→ DATA LISTING
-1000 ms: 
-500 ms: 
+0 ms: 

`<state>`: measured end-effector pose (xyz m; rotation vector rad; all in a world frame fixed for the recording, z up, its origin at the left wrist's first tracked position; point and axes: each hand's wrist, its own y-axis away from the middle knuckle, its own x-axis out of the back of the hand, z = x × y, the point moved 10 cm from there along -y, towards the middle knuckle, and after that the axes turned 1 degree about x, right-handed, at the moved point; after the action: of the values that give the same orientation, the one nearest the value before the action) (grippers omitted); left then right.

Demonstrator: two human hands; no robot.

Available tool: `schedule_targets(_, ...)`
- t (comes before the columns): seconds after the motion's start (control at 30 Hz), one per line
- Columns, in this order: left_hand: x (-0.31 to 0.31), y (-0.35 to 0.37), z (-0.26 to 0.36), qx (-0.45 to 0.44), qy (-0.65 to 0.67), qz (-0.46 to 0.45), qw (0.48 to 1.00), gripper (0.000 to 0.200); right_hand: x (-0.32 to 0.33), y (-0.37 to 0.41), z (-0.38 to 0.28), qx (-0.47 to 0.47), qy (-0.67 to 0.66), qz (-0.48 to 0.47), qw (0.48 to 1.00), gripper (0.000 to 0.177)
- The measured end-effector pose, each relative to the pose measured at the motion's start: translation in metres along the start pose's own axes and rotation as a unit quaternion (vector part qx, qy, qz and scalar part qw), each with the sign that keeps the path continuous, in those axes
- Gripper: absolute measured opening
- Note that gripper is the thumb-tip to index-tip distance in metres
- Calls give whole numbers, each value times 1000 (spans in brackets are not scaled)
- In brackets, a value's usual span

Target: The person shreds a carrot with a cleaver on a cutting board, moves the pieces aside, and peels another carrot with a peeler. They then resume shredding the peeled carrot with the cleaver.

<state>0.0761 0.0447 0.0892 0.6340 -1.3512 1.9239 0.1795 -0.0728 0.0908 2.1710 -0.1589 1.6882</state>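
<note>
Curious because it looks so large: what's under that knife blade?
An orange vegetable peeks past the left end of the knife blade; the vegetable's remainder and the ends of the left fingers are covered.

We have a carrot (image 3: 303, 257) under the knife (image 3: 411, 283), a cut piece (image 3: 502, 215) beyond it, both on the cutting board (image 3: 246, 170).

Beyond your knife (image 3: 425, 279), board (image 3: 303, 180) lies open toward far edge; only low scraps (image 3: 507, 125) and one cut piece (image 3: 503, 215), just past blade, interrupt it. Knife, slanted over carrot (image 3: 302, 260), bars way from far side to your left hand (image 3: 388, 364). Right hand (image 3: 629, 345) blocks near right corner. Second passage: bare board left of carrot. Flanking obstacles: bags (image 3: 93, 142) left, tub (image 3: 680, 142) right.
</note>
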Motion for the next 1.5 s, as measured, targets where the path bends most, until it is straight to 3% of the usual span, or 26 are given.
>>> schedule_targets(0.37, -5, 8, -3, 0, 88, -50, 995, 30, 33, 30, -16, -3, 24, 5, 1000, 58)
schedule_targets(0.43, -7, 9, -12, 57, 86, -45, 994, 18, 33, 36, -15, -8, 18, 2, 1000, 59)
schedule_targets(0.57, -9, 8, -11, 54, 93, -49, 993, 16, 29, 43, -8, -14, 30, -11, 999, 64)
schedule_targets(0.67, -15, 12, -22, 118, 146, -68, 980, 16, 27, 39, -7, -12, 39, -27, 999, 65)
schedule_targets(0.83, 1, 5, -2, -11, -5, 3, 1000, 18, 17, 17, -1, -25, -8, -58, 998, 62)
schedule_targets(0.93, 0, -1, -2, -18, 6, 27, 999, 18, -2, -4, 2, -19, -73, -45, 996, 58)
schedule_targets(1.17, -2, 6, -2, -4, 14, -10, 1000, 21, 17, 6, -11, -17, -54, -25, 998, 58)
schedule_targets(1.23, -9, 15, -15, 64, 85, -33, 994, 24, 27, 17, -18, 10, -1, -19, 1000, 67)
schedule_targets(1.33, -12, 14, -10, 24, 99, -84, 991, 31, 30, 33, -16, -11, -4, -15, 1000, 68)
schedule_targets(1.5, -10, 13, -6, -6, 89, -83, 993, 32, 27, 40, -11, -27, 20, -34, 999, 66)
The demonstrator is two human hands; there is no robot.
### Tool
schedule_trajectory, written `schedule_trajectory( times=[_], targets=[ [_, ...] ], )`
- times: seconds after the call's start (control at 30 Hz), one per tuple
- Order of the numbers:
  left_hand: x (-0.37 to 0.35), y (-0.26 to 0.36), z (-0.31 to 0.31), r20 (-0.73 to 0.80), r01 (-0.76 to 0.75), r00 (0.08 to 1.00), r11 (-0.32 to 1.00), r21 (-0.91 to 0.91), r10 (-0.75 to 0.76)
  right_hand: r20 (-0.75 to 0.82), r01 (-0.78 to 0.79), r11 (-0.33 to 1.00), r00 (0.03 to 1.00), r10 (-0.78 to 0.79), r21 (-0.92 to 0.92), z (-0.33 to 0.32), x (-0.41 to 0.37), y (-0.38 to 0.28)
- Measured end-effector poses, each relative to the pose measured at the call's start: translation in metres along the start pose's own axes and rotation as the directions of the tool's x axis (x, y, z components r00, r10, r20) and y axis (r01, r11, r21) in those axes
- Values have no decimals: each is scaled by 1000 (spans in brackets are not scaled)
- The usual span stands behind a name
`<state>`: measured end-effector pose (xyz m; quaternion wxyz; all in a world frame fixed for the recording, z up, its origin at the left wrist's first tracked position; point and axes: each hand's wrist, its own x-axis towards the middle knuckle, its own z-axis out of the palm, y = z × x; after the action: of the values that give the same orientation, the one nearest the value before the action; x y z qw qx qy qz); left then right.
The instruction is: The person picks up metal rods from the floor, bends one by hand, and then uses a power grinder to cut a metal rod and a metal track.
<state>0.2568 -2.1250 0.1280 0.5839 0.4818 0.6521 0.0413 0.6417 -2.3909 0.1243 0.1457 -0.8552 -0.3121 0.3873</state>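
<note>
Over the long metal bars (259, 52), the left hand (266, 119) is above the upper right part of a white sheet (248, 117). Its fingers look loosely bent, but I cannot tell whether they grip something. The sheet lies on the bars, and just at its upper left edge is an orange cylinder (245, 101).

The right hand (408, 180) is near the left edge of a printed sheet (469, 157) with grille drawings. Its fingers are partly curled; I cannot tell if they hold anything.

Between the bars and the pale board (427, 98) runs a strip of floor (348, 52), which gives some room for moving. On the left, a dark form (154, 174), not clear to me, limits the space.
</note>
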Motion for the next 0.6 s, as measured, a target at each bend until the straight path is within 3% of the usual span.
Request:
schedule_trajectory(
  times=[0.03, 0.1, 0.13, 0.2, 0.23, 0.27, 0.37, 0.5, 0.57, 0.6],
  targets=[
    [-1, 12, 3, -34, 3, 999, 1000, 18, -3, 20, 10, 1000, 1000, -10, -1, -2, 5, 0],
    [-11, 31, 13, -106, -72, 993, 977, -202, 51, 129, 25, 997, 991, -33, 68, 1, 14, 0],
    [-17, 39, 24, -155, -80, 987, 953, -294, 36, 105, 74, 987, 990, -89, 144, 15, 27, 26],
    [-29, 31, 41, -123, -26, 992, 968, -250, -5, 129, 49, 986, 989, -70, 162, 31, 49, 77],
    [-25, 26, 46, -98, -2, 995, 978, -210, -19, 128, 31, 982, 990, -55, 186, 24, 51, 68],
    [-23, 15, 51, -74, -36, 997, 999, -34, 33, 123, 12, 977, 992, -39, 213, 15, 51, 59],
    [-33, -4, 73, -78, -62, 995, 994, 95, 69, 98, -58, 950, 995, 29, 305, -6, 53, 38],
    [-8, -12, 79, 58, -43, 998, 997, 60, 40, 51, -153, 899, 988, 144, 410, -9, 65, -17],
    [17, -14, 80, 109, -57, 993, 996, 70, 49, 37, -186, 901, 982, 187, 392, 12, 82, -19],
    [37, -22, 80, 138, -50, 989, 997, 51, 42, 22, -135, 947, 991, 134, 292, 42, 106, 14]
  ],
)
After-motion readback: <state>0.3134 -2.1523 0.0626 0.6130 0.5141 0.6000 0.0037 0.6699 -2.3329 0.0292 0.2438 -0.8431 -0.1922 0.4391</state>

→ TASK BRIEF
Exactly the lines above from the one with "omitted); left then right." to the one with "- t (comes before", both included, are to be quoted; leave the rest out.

→ RESULT FOR THIS TASK
`<state>`: measured end-effector pose (xyz m; rotation vector rad; all in a world frame fixed for the recording, z up, its origin at the left wrist's first tracked position; point and axes: each hand's wrist, its own y-axis away from the middle knuckle, its own x-axis out of the back of the hand, z = x × y, the point moved 10 cm from there along -y, towards the middle knuckle, and after that the axes turned 1 degree about x, right-handed, at the moved point; after the action: of the values that give the same orientation, the one nearest the value before the action) (grippers omitted); left then right.

Demonstrator: two human hands; no robot.

Available tool: `schedule_targets(_, ...)`
- t (comes before the columns): seconds after the motion's start (control at 30 Hz), one per line

The requested output is now complete.